Quote: you might miss sprites otherwise possible to display with the bucket sort.

spr1=70
spr2=74

bucket sort result:

spr2
spr1

then you fire an irq for the next sprite that will be spr2, and already late from spr1

The way I do it is to attach the IRQ to the end of the last use of the new sprite, and thus try to reprogram the "channel" as soon as possible. Then all you have to do is check if you're too late to generate next IRQ (if it is to run before the current scanline) and if so jump straight to the next handler.

2007-10-08 17:46

cadaver

Registered: Feb 2002
Posts: 1163

If you preprocess the sprite-IRQs, you can take care to always take the upmost Y-coordinate as the basis for the IRQ, even if it isn't the first sprite in sort order. Did this in MW1-3 which had inexact sprite sorting. Brr, never again! :)

2007-10-08 17:46

chatGPZ

Registered: Dec 2001
Posts: 11523

now you are assuming too much :) ofcourse the displayer code must be written in a way that such thing can not happen.

2007-10-08 18:30

Oswald

Registered: Apr 2002
Posts: 5127

Quote: If you preprocess the sprite-IRQs, you can take care to always take the upmost Y-coordinate as the basis for the IRQ, even if it isn't the first sprite in sort order. Did this in MW1-3 which had inexact sprite sorting. Brr, never again! :)
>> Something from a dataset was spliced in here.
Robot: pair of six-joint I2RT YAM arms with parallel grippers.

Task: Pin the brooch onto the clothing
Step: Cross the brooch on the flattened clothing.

what was so bad about it, when you could get it 'right' afterall ?

2007-10-08 18:33

Oswald

Registered: Apr 2002
Posts: 5127

Quote: The way I do it is to attach the IRQ to the end of the last use of the new sprite, and thus try to reprogram the "channel" as soon as possible. Then all you have to do is check if you're too late to generate next IRQ (if it is to run before the current scanline) and if so jump straight to the next handler.

hmm 'before the new' sprite approach allows more tight packing ;) clever solution nevertheless.

2007-10-08 18:38

cadaver

Registered: Feb 2002
Posts: 1163

Oswald: well it was never completely "right" in those games, you could create unnecessary artifacts for example when several motorcycles (2x2 sprites) were coming at you and you jumped. But for example, if you have mostly airborne enemies coming at you from several heights and you're mostly on ground, it doesn't matter.

2007-10-09 10:22

Oswald

Registered: Apr 2002
Posts: 5127

radix sort is a very interesting approach :) offers a constant sort time, but sadly that is much worse than progressive insertion sort. when fully unrolled I estimate a running time of ~55 rasterlines.

2007-10-09 10:31

doynax
Account closed

Registered: Oct 2004
Posts: 212

Quote: radix sort is a very interesting approach :) offers a constant sort time, but sadly that is much worse than progressive insertion sort. when fully unrolled I estimate a running time of ~55 rasterlines.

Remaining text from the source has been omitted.